The most recent round of party political broadcasts have been broadly lamentable. They can all be tarred with being low budget, lacking in interest, entertainment free and overly long. Why do we inflict these broadcasts on the nation?
The way in which political parties communicate with the electorate badly need to change and should be part of a route and branch review of how we fund politics in this country. The recent MPs expenses turmoil, ‘cash for honours’, a lack of quality candidates standing for election and these terrible, terrible party political broadcasts (amongst many other things) all lead back to the thorny issue of how we fund our democracy.

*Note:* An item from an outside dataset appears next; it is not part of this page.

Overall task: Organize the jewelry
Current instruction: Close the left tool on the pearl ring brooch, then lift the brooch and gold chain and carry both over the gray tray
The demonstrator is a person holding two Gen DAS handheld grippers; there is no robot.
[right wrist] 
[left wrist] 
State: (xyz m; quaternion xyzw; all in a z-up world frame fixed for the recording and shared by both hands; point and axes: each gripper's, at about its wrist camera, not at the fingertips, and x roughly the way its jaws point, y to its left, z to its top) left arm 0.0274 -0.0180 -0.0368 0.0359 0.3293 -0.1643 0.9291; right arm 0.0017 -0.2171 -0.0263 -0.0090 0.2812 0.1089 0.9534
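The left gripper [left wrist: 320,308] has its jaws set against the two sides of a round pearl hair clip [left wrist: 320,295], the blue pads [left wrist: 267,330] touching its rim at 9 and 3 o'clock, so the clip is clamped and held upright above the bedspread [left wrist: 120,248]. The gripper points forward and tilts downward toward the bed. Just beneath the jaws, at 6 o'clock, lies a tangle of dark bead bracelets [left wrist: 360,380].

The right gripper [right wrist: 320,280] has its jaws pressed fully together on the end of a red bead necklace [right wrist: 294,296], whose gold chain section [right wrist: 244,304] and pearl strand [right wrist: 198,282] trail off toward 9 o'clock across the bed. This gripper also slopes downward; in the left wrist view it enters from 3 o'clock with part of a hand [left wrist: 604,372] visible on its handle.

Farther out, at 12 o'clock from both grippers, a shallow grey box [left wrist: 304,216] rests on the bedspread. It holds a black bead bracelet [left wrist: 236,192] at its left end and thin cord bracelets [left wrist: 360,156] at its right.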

A very amusing website called ‘You Claim‘ has been created. Visitors select their MP, choose from a range of pre-set expenses claims – from hair highlights, to nose jobs, to a burberry dog gillet – enter how much money they’d like to claim and then send it.
This could be forgiven for mistaking it for an ‘Injury Lawyers 4 U’ advert, which is about as damning as it gets. Nigel Farage could easily be the ‘serious, qualified lawyer’ telling you to take you employer to court. Obviously UKIP budgets are not huge, so they are forgiven to a certain extent, but this really does look cheap. And it really is boring.
As some of the comments on here previously have pointed out (thanks Theo), political parties HAVE to fill over 4 minutes of air time. The result is long, boring, cheap looking content. The rules on political broadcasts and political advertising in this country are so out of date it’s ridiculous.
The Liberal Democrats must have been pretty pissed off when they saw the Conservative’s most recent broadcast. The style and content is almost exactly the same. Clegg does not come across nearly as well as Cameron and the production values look lesser. Not at all a bad effort, but it’s made to look average because it looks like a ‘me too’ – even though obviously they would have produced it long before the Tories aired.
Paul Burgin, who writes Mars Hill, asked me 20 questions as part of a series of mini-interviews of political bloggers for his website. I couldn’t quite allow myself the self-indulgence of publishing them here, but you can find the responses on Paul’s site.